**WHAT THE EXERCISE ASKS:**
Transcribe the data verbatim and drop its images.

**DATASET EXCERPT:**
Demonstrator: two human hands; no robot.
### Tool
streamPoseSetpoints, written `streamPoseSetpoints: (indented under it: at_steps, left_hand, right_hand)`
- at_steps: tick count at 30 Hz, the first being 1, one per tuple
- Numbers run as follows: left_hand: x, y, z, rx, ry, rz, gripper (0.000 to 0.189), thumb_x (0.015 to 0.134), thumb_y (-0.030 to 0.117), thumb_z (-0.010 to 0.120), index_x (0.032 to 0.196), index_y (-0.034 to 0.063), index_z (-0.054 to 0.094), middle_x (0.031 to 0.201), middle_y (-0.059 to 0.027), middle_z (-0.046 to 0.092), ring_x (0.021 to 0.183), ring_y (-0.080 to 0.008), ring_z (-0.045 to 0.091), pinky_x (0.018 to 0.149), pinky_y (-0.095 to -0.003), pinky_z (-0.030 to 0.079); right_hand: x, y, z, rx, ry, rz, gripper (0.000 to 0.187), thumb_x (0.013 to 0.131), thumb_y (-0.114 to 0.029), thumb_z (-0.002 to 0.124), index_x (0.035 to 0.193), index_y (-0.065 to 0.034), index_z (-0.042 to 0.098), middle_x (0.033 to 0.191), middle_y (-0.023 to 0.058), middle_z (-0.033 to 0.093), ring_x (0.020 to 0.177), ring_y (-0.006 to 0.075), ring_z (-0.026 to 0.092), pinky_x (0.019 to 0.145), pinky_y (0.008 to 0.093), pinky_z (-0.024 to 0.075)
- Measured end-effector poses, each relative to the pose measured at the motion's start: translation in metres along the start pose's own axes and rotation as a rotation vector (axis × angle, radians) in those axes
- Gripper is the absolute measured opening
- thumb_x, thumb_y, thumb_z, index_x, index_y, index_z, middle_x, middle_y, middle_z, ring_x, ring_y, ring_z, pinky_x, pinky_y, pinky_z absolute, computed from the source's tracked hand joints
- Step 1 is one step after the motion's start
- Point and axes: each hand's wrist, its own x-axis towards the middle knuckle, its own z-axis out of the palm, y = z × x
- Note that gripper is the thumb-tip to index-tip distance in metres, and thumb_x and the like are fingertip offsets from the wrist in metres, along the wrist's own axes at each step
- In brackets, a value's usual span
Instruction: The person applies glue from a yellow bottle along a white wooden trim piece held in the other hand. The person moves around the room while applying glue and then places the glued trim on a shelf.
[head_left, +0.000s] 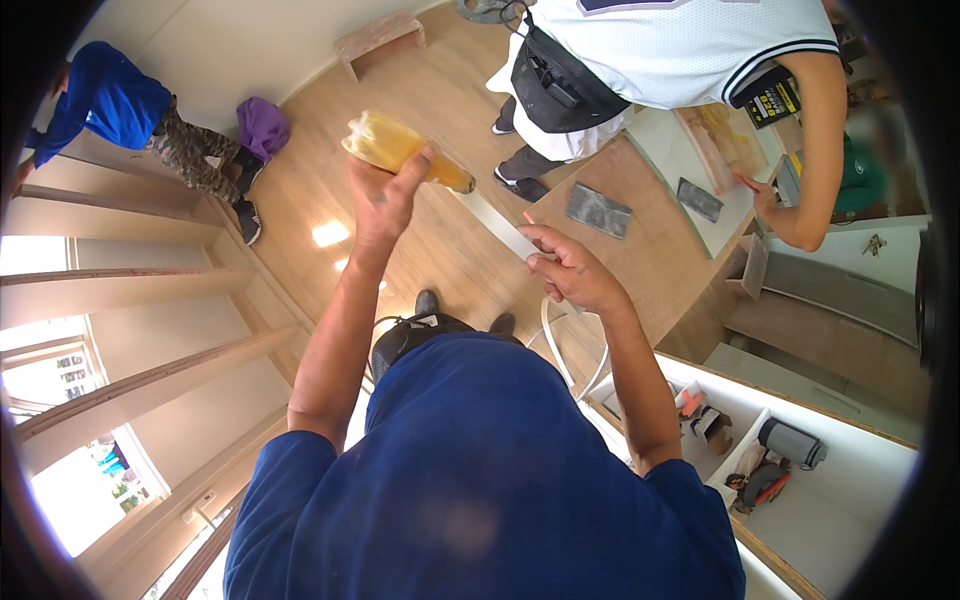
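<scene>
My left hand (386, 195) is closed around a clear plastic bottle of yellow-orange liquid (390, 146), tilted with its narrow end down to the right. That end lies close to the upper end of a white flat strip (491, 221); whether they touch I cannot tell. My right hand (574, 270) pinches the strip between thumb and fingers. Below that hand, narrow pale strips (553, 337) hang in loops.
A person in a white jersey (690, 52) stands at a board-topped table (637, 262) bearing dark sanding pieces (598, 210). Another person in blue (120, 97) leans at the shelving (150, 300). White compartments (840, 495) hold a grey cylinder (791, 444). A small bench (382, 37) stands by the wall.
</scene>
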Motion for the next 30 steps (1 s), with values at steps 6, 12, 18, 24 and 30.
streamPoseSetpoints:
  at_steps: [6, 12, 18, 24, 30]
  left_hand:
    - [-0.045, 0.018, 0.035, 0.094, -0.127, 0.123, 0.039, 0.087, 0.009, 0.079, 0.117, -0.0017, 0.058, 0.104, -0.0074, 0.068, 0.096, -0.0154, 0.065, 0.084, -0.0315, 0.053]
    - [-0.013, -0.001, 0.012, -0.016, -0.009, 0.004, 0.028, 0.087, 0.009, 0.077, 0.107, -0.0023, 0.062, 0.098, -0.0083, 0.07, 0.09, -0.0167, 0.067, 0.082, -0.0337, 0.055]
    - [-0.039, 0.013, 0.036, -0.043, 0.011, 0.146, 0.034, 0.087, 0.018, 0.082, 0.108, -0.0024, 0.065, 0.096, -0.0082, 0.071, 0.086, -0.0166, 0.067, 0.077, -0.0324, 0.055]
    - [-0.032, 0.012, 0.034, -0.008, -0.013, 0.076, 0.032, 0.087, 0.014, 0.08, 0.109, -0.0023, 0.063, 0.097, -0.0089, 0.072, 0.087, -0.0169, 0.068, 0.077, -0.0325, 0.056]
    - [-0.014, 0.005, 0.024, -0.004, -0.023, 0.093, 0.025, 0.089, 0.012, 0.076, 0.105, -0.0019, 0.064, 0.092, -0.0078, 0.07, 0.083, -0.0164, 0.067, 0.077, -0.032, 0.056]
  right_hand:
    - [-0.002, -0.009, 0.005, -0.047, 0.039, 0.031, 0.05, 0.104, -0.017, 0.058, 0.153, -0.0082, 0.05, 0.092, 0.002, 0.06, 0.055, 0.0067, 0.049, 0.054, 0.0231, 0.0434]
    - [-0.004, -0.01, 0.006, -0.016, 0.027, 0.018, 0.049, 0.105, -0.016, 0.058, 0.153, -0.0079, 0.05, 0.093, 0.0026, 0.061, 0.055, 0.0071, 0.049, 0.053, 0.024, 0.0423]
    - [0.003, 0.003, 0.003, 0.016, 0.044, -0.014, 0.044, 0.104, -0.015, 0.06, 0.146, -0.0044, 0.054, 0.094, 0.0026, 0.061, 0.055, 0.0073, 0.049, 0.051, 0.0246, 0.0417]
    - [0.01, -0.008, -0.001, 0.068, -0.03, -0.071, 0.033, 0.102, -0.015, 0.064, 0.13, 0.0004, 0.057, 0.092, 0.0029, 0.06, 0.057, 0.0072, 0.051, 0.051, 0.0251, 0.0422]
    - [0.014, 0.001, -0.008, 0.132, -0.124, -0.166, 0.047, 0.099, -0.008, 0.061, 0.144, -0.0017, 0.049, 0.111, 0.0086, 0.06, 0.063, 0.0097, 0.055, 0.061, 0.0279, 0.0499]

**RESPONSE FOR THIS EXERCISE:**
Demonstrator: two human hands; no robot.
### Tool
streamPoseSetpoints, written `streamPoseSetpoints: (indented under it: at_steps, left_hand, right_hand)`
- at_steps: tick count at 30 Hz, the first being 1, one per tuple
- Numbers run as follows: left_hand: x, y, z, rx, ry, rz, gripper (0.000 to 0.189), thumb_x (0.015 to 0.134), thumb_y (-0.030 to 0.117), thumb_z (-0.010 to 0.120), index_x (0.032 to 0.196), index_y (-0.034 to 0.063), index_z (-0.054 to 0.094), middle_x (0.031 to 0.201), middle_y (-0.059 to 0.027), middle_z (-0.046 to 0.092), ring_x (0.021 to 0.183), ring_y (-0.080 to 0.008), ring_z (-0.045 to 0.091), pinky_x (0.018 to 0.149), pinky_y (-0.095 to -0.003), pinky_z (-0.030 to 0.079); right_hand: x, y, z, rx, ry, rz, gripper (0.000 to 0.187), thumb_x (0.013 to 0.131), thumb_y (-0.114 to 0.029), thumb_z (-0.002 to 0.124), index_x (0.035 to 0.193), index_y (-0.065 to 0.034), index_z (-0.042 to 0.098), middle_x (0.033 to 0.191), middle_y (-0.023 to 0.058), middle_z (-0.033 to 0.093), ring_x (0.020 to 0.177), ring_y (-0.006 to 0.075), ring_z (-0.026 to 0.092), pinky_x (0.019 to 0.145), pinky_y (0.008 to 0.093), pinky_z (-0.024 to 0.075)
- Measured end-effector poses, each relative to the pose measured at the motion's start: translation in metres along the start pose's own axes and rotation as a rotation vector (axis × angle, radians) in those axes
- Gripper is the absolute measured opening
- thumb_x, thumb_y, thumb_z, index_x, index_y, index_z, middle_x, middle_y, middle_z, ring_x, ring_y, ring_z, pinky_x, pinky_y, pinky_z absolute, computed from the source's tracked hand joints
- Step 1 is one step after the motion's start
- Point and axes: each hand's wrist, its own x-axis towards the middle knuckle, its own z-axis out of the palm, y = z × x
- Note that gripper is the thumb-tip to index-tip distance in metres, and thumb_x and the like are fingertip offsets from the wrist in metres, along the wrist's own axes at each step
- In brackets, a value's usual span
Instruction: The person applies glue from a yellow bottle along a white wooden trim piece held in the other hand. The person moves around the room while applying glue and then places the glued trim on a shelf.
[head_left, +0.000s] 
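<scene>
My left hand (386, 195) is closed around a clear plastic bottle of yellow-orange liquid (390, 146), tilted with its narrow end down to the right. That end lies close to the upper end of a white flat strip (491, 221); whether they touch I cannot tell. My right hand (574, 270) pinches the strip between thumb and fingers. Below that hand, narrow pale strips (553, 337) hang in loops.
A person in a white jersey (690, 52) stands at a board-topped table (637, 262) bearing dark sanding pieces (598, 210). Another person in blue (120, 97) leans at the shelving (150, 300). White compartments (840, 495) hold a grey cylinder (791, 444). A small bench (382, 37) stands by the wall.
</scene>
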Motion for the next 30 steps (1 s), with values at steps 6, 12, 18, 24 and 30.
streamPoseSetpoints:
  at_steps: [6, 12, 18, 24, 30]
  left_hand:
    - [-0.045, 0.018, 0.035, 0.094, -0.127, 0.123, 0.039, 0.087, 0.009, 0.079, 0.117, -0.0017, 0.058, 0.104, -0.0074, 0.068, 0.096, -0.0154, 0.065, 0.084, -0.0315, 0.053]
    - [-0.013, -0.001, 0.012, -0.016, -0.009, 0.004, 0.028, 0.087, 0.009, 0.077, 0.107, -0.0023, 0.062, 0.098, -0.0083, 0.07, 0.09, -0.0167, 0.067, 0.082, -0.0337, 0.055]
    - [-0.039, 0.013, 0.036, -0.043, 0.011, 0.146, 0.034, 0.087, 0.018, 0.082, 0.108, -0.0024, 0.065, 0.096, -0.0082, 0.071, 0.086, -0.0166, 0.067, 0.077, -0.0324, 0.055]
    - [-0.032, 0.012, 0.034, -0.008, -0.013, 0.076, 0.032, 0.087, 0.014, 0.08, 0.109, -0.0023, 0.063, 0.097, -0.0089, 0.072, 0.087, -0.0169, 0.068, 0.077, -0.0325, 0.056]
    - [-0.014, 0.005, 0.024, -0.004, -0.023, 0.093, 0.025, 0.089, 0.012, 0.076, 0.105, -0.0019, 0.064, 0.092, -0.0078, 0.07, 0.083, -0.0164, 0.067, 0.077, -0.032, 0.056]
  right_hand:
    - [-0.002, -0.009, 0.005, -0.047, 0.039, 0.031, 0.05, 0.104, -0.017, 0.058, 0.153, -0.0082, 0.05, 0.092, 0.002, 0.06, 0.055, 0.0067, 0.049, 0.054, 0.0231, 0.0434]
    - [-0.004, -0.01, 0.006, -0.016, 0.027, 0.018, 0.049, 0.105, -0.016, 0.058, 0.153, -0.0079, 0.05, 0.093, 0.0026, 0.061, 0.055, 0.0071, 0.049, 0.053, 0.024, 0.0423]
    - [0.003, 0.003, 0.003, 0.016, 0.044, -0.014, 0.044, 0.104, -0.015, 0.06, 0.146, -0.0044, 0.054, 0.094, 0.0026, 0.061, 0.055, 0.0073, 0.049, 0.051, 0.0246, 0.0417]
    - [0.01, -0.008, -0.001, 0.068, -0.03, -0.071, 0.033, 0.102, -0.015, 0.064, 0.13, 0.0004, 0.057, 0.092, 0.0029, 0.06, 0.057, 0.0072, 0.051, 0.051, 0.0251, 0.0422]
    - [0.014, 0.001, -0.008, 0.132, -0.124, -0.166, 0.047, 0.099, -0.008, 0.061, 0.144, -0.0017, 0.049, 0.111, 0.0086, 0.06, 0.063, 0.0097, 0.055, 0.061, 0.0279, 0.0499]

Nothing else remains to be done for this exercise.